Socialist candidate Pedro Castillo continued to regain ground among voters, a poll showed on Sunday, boosting his lead over conservative contender Keiko Fujimori two weeks ahead of Peru's presidential election.
Castillo, an elementary school teacher seeking to implement new taxes and royalties on the mining sector, obtained 44.8% support in the survey of the Institute of Peruvian Studies (IEP), while Fujimori, a business-friendly conservative, netted 34.4%.
Castillo, who stormed into the run-off with Fujimori following a win in a shock first-round election, has strong support among Peru´s largely poor, interior rural communities.
The poor?!? Since when has anyone ever given a sh*t about the poor?
Wait a second. He must be using fancy words. He can't actually care about poor people, amirite?

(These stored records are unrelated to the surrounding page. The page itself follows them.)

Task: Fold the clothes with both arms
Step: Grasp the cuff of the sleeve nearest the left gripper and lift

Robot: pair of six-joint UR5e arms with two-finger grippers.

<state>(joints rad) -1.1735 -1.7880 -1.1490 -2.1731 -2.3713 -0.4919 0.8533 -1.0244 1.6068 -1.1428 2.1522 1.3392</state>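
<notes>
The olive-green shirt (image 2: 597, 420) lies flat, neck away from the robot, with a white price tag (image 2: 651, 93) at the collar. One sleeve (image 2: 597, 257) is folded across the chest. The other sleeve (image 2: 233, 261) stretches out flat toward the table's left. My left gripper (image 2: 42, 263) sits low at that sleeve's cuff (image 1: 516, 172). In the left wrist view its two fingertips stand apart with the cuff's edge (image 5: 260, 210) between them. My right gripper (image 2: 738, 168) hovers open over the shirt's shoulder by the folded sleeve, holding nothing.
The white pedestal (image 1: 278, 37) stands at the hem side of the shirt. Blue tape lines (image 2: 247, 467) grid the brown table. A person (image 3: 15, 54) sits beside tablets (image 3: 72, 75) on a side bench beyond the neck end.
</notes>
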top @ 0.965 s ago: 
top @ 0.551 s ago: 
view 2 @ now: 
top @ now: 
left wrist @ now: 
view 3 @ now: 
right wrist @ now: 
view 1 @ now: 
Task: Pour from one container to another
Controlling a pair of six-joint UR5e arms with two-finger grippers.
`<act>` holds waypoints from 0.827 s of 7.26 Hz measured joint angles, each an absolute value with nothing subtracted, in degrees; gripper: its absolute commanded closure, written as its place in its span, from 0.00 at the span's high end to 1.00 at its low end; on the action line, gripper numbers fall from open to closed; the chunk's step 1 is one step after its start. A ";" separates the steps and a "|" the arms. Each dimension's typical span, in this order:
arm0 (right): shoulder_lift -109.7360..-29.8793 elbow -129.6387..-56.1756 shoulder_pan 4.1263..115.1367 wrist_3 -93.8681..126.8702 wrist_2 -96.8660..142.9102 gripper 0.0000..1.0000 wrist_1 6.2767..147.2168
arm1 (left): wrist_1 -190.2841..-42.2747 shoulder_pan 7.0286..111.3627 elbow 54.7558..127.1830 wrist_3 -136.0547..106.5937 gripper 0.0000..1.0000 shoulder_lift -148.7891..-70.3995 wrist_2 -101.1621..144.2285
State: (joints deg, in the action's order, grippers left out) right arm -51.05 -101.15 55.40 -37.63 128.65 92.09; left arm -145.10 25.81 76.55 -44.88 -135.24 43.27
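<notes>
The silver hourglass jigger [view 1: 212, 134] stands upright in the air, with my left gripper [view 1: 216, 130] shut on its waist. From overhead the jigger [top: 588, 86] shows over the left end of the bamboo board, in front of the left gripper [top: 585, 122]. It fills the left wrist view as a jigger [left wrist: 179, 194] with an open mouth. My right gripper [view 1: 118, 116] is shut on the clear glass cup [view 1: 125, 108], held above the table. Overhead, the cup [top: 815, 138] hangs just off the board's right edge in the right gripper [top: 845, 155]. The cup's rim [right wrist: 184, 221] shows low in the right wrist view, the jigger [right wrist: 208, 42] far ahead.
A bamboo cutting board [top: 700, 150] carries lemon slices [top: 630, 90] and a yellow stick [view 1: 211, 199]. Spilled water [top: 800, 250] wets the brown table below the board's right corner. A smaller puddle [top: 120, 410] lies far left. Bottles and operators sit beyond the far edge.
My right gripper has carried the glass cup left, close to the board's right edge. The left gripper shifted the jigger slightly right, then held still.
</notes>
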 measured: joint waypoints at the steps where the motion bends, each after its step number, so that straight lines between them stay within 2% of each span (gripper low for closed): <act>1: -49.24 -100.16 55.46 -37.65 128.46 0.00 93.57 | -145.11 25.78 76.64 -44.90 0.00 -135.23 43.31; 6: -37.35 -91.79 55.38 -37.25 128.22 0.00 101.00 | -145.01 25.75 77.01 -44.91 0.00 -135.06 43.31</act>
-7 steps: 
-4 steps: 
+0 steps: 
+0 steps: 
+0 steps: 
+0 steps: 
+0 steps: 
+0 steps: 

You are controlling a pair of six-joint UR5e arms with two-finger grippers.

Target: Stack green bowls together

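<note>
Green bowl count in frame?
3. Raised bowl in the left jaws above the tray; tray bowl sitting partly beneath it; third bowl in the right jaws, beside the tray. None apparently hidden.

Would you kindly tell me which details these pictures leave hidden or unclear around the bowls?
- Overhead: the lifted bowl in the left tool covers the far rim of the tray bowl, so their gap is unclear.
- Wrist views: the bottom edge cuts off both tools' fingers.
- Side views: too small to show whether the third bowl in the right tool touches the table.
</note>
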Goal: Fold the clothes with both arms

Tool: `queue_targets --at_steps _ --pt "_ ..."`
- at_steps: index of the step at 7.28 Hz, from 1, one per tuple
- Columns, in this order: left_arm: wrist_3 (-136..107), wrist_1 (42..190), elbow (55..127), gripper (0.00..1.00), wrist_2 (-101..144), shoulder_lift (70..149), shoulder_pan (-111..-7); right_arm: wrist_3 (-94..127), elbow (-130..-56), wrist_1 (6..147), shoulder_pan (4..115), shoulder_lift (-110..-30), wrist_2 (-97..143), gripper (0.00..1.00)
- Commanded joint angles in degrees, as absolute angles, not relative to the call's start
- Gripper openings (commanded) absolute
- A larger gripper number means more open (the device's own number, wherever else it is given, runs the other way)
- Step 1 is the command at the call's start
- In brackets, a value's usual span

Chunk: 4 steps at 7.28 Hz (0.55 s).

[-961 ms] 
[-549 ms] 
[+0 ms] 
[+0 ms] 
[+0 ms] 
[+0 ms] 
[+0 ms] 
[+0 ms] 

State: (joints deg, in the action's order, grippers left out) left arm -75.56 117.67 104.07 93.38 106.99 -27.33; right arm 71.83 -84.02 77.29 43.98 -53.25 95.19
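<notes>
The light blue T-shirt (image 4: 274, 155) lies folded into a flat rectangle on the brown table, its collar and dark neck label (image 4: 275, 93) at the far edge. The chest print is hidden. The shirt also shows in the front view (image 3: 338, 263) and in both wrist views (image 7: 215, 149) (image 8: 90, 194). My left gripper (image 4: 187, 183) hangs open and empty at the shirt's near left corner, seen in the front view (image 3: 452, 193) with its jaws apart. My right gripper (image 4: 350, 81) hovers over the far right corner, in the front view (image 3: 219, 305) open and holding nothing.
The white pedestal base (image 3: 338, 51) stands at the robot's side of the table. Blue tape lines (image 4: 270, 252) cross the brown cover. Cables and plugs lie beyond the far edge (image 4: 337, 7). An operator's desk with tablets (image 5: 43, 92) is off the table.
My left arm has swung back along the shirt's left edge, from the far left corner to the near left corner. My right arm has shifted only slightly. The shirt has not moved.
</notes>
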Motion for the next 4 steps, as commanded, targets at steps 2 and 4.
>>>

By law, any president of Peru must be born on Peruvian soil. But few of the country’s past leaders know that soil like the frontrunning candidate in the current electoral race – the son of Andean peasant farmers, who grew up in poverty.
On a recent morning, Pedro Castillo wore a woollen poncho, sandals made from old car tyres and a traditional wide-brimmed straw hat as he tended to his cows on his farm in Chugur, a tiny hamlet seven hours’ drive from the city of Cajamarca.
“When you see that your children wear the same clothes, sleep in the same clothes, wake up and go to school again in the same clothes, you realise the political class has been using you,” he told the Guardian, using the homely language that chimes with rural Peruvians who feel left behind by the country’s two decades of economic growth.
Holy Sh*t! Someone who is actually poor being elected president?!?
This must be stopped at once!
What if working class people actually started demanding that their governments do something for them? What if those ideas started to spread to other nations?
Gustavo Petro, a former insurgent whose once closeness with late Venezuelan President Hugo Chavez and social spending proposals raise fiscal discipline eyebrows, leads early polling in Colombia's presidential 2022 election.
Former leftist President Luis Inacio Lula da Silva seems to have a shot at unseating far-right President Jair Bolsonaro next year in Brazil
Ack! Won't someone think of the innocent overseas corporate shareholders and their profits?